Boulay was taken to a nearby hospital but showed no outward signs of injury and was released, Sheriff Krueger said.

"Surviving an avalanche is all luck," said Dale Atkins, the president of the American Avalanche Association and one of the rescuers who responded to the avalanche. "That one fellow is able to walk away from this, it's luck."

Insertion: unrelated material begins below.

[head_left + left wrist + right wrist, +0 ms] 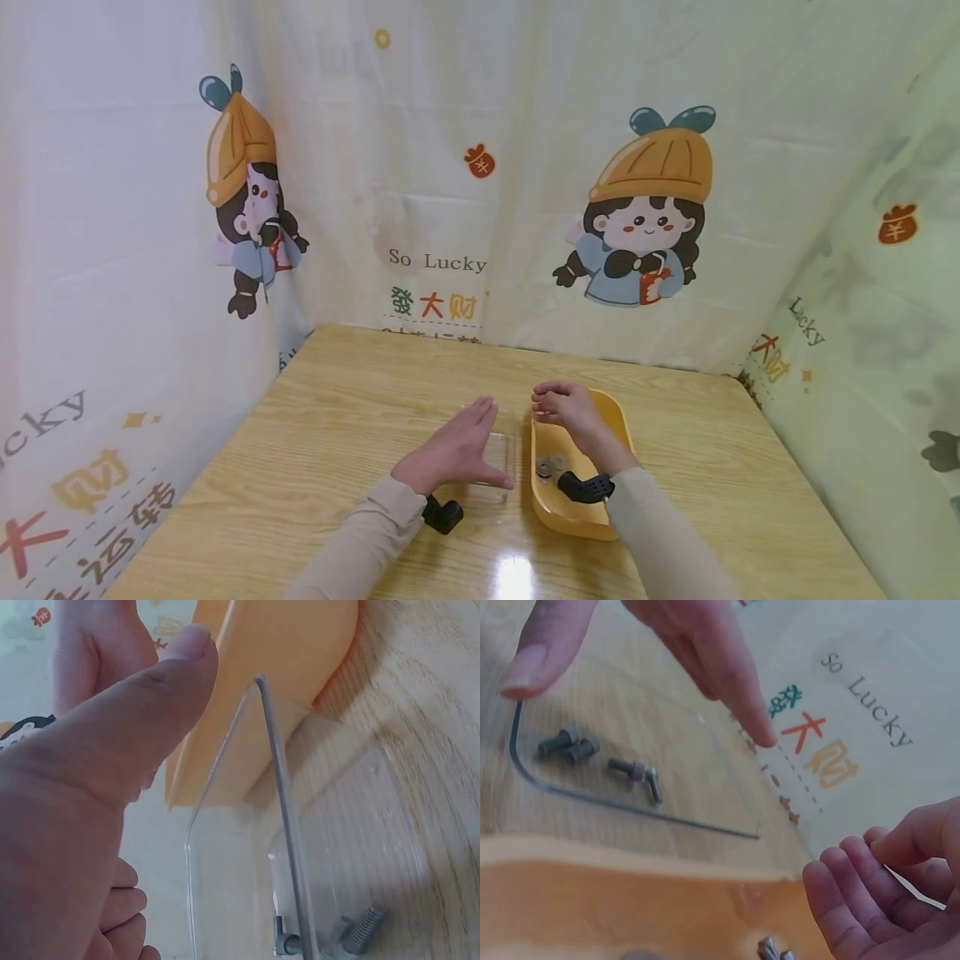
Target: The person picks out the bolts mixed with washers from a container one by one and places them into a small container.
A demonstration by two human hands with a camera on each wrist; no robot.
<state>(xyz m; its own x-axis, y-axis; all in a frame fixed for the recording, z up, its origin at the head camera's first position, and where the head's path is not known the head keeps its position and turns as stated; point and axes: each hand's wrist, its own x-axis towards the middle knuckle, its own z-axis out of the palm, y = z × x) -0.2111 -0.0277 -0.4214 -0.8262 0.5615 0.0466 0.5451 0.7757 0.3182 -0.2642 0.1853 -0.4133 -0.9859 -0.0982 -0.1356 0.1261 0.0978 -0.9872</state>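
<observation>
My left hand reaches over a clear plastic box, its fingers straight and the thumb spread apart near the rim. Several metal socket-head bolts lie inside that box. Over the far left edge of a yellow tray, beside the box, hovers my right hand. Its fingers are loosely bent, the thumb lying close against the index finger, and no object shows between them. Metal pieces lie in the tray; the right wrist view shows shiny bolts there.
Both containers stand on a wood-grain table. Patterned curtains rise along its back and sides. Black wrist cameras are strapped to both wrists, the right one hanging over the tray.
</observation>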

The five deceased snowboarders were trapped under about 8 feet of snow in what is being called Colorado's deadliest avalanche in 50 years.

"It literally traveled at the speed of a freight train, probably moving 50 to 60 miles an hour," Atkins said. "You literally have seconds to get out of the way."

Another snowboarder was killed after triggering an avalanche on Vail Pass Thursday.

The avalanche Saturday was the second deadliest in the nation since 1950. The worst was in 1962 at Twin Lakes, when seven people were killed, according to statistics compiled by the Colorado Avalanche Information Center, or CAIC.

Rescue teams were on the scene into the evening trying to reach the snowboarders, but were up against a heavy snowstorm in the Loveland Pass area, Sheriff Krueger said.

Avalanche forecasters at the CAIC had predicted "considerable" danger Saturday in the area where the slide took place, with warnings to carefully evaluate snowpack conditions and choose routes carefully and make conservative decisions before venturing out.

Before Saturday's incident, 19 people have been killed nationwide this season by avalanches, according to the center.